WAY-169916 improves joint scores in HLA-B27 transgenic rat model of arthritis. HLA-B27 transgenic rats, 26 to 28 weeks old, presenting signs of arthritis were treated orally daily with vehicle, prednisolone (0.6 mg/kg), or WAY-169916 (10 mg/kg) for 29 days. Joint scores were assessed by evaluating hindpaws for erythema and swelling (0 to 3 each; maximal score of 12).

Figure 2

WAY-169916 improves joint scores in a dose-dependent fashion in rat adjuvant-induced arthritis model. (a) Male Lewis rats were injected with complete Freund's adjuvant on day 1 and maximal inflammation was allowed to develop. Beginning on day 8 and continuing until day 22, rats were treated daily with oral vehicle or WAY-169916 (0.3 and 0.1 mg/kg). Joint scores were assessed by evaluating hindpaws for erythema and swelling (0 to 3 each; maximal score of 12). (b) WAY-169916 improves joint scores in rat adjuvant-induced arthritis model in both males and females. Experiments were performed as in (a) except that WAY-169916 was dosed daily at 5 mg/kg orally in both intact male and intact female rats.

Figure 3

WAY-169916 inhibits the adjuvant-induced expression of serum acute-phase protein. Serum from control male rats or adjuvant-induced rats treated with either vehicle or WAY-169916 (5 mg/kg) was analyzed for the expression of (a) haptoglobin, (b) α1-acid glycoprotein (α1-AGP) or (c) C-reactive protein (CRP) by radial immunodiffusion assay. Results are expressed as means ± SEM from six rats per group. *P < 0.05 compared with vehicle control. CFA, complete Freund's adjuvant.

Figure 4

The effect of WAY-169916 in spleen cells. (a) The regulation of LBS binding protein (LBP), haptoglobin and S100A9 gene expression by WAY-169916 from spleens from the rat adjuvant model were confirmed by real-time RT–PCR (grey bars) compared with the regulation observed in the gene-profiling experiments (black bars).
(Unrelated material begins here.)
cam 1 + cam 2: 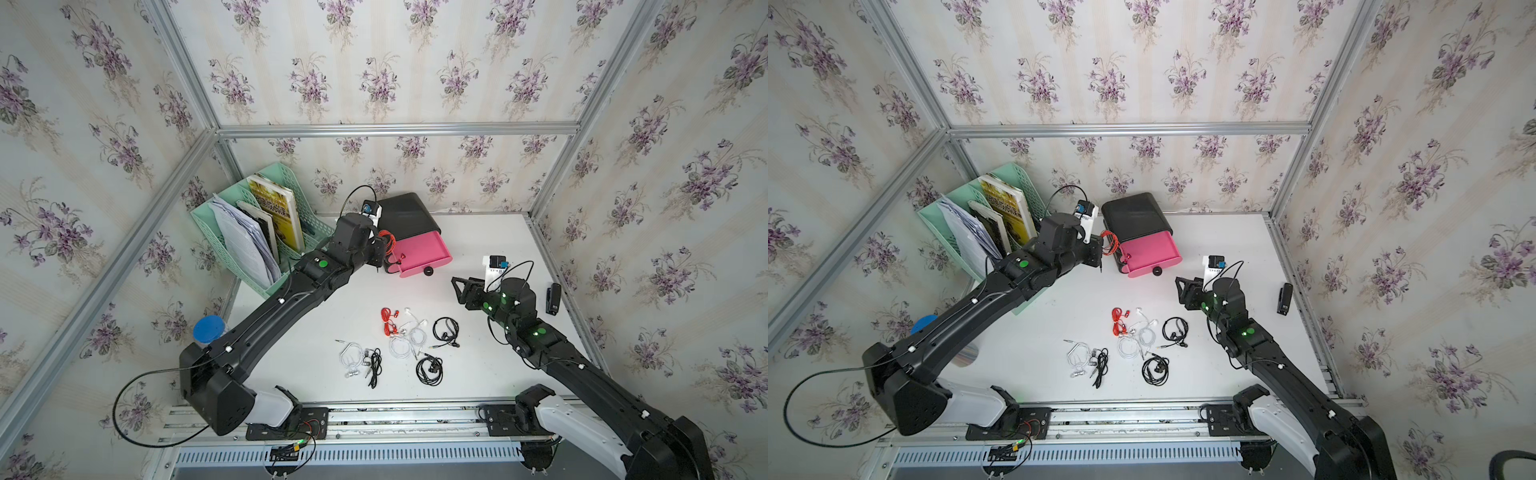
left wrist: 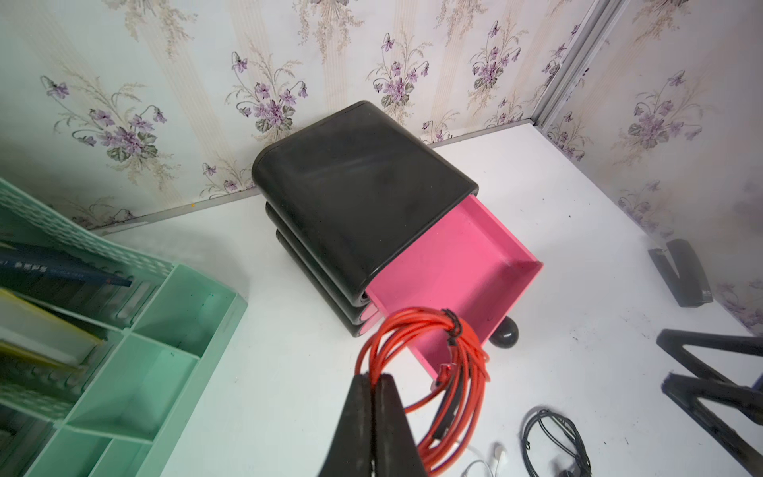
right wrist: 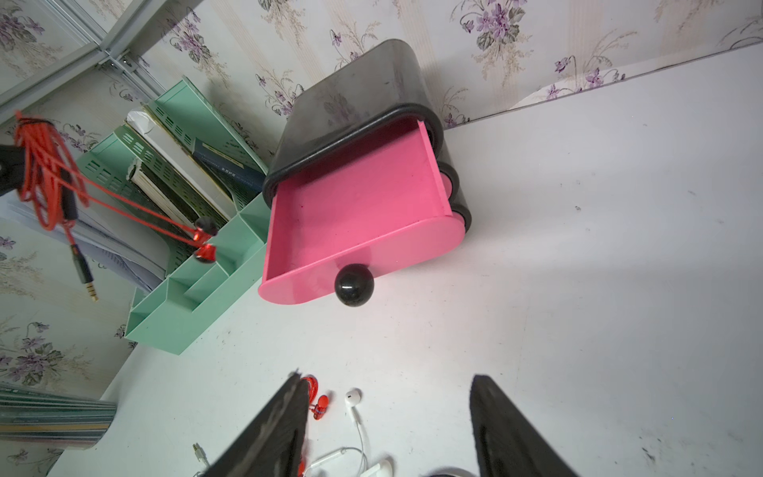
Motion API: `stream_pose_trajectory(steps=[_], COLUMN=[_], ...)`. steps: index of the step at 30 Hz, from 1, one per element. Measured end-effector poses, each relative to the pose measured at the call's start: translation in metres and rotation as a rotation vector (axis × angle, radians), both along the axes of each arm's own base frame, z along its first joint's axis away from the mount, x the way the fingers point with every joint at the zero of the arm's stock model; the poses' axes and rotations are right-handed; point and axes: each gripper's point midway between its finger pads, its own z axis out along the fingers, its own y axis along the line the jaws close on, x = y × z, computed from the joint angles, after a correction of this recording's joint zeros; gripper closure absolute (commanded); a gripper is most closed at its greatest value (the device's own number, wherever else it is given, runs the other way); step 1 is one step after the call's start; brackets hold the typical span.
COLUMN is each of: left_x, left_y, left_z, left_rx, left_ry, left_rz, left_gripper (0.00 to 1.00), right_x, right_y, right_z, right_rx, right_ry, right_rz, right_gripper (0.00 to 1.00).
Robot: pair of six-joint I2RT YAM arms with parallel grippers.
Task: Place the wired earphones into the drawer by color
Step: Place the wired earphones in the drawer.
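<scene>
Entry: red earphones (image 2: 475,367), one coiled bundle cinched with a black tie, carried in the air just beside the left wall of the open pink drawer (image 2: 454,264), not over its floor. Handling, as judged: very light, limp and slightly springy in the coil. The thin cable will snag easily, and the earbuds (image 3: 206,252) and jack plug (image 3: 84,272) hang loose below the coil, so they may catch on the drawer's rim. Best hold: across several strands of the coil near the tie, never by a bud or the plug. Left claw (image 2: 373,382): pressed together on a few strands at the coil's edge, with the rest of the bundle dangling free. Right claw (image 3: 386,380): jaws well apart, holding and touching nothing, poised above the worktop (image 1: 340,307) between the drawer and the remaining stock. Drawer: empty, the top tier of a black cabinet (image 2: 359,186) standing at the middle of the worktop's far edge, its lower tiers closed. Remaining stock, lying loose toward the middle of the near edge: a second red set (image 1: 388,322), white sets (image 1: 409,338) and black sets (image 1: 375,363), some of them touching. Sundries: green file rack (image 2: 157,371) at the far left corner, stapler (image 1: 552,297) by the right edge.
</scene>
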Motion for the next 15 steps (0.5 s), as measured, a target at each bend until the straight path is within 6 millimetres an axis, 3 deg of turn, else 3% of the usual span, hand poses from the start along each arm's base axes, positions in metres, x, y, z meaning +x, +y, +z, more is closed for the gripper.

Results are expressed as means ± SEM from six rats per group. *P < 0.05 compared with vehicle control. (b) Treatment with WAY-169916 does not interfere with the binding of NF-κB to DNA. Nuclear extracts from primary mouse spleen cell cultures were co-treated for 18 hours with vehicle or concanavalin A (ConA; 5 μg/ml) and either WAY-169916 (1 μM) or pyrrolidine dithiocarbamate (PDTC) (100 μM) as indicated. CFA, complete Freund's adjuvant.

Figure 5

Inhibitory effect of treatment with WAY-169916 on inflammatory gene expression in FLS induced by TNF-α. Fibroblast-like synoviocytes (FLS) were pretreated for 1 hour with WAY-169916 (1 μM) or pyrrolidine dithiocarbamate (PDTC) (100 μM) before treatment with tumor necrosis factor-α (TNF-α) for 1 hour. The mRNA levels for TNF-α, IL-6 and intercellular cell-adhesion molecule-1 (ICAM-1) were determined by real-time RT–PCR and normalized to glyceraldehyde-3-phosphate dehydrogenase. Results are reported as means ± SEM for each group, with the mean level of the stimulated cells treated with vehicle defined as 1. *P < 0.05 compared with vehicle control.